[HN Gopher] MitmProxy2Swagger: Automagically reverse-engineer RE...
       ___________________________________________________________________
        
       MitmProxy2Swagger: Automagically reverse-engineer REST APIs
        
       Author : AbuAssar
       Score  : 513 points
       Date   : 2025-01-02 08:08 UTC (14 hours ago)
        
 (HTM) web link (github.com)
 (TXT) w3m dump (github.com)
        
       | Gamemaster1379 wrote:
       | This is a nice tool. A game I liked to play announced end of
       | service back in 2023. They gave enough notice to let me capture
       | some logs from their cooridinator service.
       | 
       | I captured them in mitmproxy and ran those through this to help
       | me identify all the endpoints and their general structure. (A few
       | things were a misnomer, like the examples suggesting certain
       | values were able to be floats when they could only be integers)
       | 
       | I was able to get a team together and we were able to stand up
       | private servers as a result.
        
         | simonjgreen wrote:
         | Amazing! What game was this for? I was involved in the RE
         | efforts around UO way back in the day.
        
           | kirici wrote:
           | Gundam Evolution, going by comment history.
        
             | ge96 wrote:
             | Different plot/game mechanics but armored core 6 is great
             | if you like mecha
        
       | andrewstuart wrote:
       | This is something that would be easy to do an ordinary job of,
       | missing lots of edge cases and not making something thorough and
       | complete.
       | 
       | A really professional and thorough job would be extremely time
       | consuming and hard.
        
         | matthewolfe wrote:
         | I do this a lot for my work. A tool like this that can help get
         | me to a nice starting point is huge. Instead of developing a
         | mental model of the API in my head by manually looking through
         | API requests/responses in ProxyMan, this can start me off much
         | more quickly. From there, the edge cases can be worked out.
        
       | zython wrote:
       | This is so cool. Thanks for sharing !
        
       | tinchox5 wrote:
       | Coool!
        
       | zebomon wrote:
       | I looked through this earlier today when I saw it mentioned in
       | that thread about the closed source tool for the same purpose.
       | 
       | Having done a good bit of this type of reverse engineering the
       | hard way over the years, it's a very exciting find. I had been
       | talking with my partner about building something similar for the
       | past six months. How exciting to learn that it's already out
       | there and open source too!
        
       | colesantiago wrote:
       | Again, this is the very easy part of the reverse engineering API
       | process that most tools can do, similar to API Parrot and the
       | rest of them.
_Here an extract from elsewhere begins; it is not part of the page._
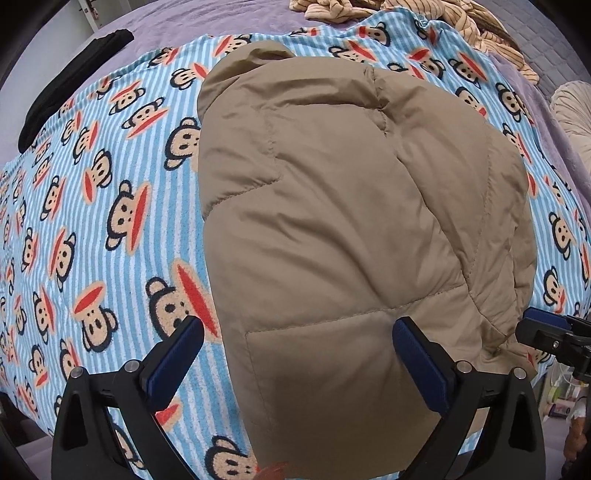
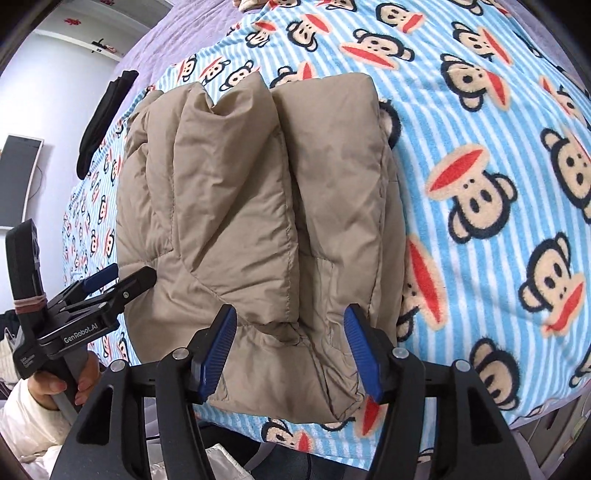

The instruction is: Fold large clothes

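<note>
A tan quilted puffer jacket [image 1: 332, 221] lies folded into a compact bundle on a blue striped monkey-print blanket [image 1: 110, 221]. It also shows in the right wrist view [image 2: 258, 203], on the same blanket [image 2: 480, 184]. My left gripper [image 1: 299, 325] is open just above the bundle's near left edge, holding nothing. My right gripper [image 2: 290, 314] is open above the bundle's near right corner, holding nothing. The left gripper also shows in the right wrist view [image 2: 110, 280], at the bundle's left side. The right gripper's tip shows in the left wrist view [image 1: 543, 321].
A black garment [image 1: 66, 85] lies at the blanket's far left edge. A striped beige garment [image 1: 424, 14] is heaped at the far side on the purple bed cover [image 1: 184, 22]. The bed's near edge runs just below the bundle.
</note>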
This is not hard to do.
       | 
       | The hard part is that inevitably, all these internal APIs will
       | just add aggressive CAPTCHAs, Device Check, fingerprinting, etc
       | to prevent common drive by re'ing. Easy to add these on the
       | defence side, and extremely difficult to bypass on the other
       | side.
       | 
       | I can imagine all developer teams now upping their security with
       | the combination of the above mentioned to prevent this.
        
         | sebmellen wrote:
         | Depends on the age of the tool. We work with a lot of legacy
         | systems that actually _want_ us to integrate with them but
         | don't have the dev resources to build a proper API surface. As
         | a result, we end up doing a lot of painful reverse engineering.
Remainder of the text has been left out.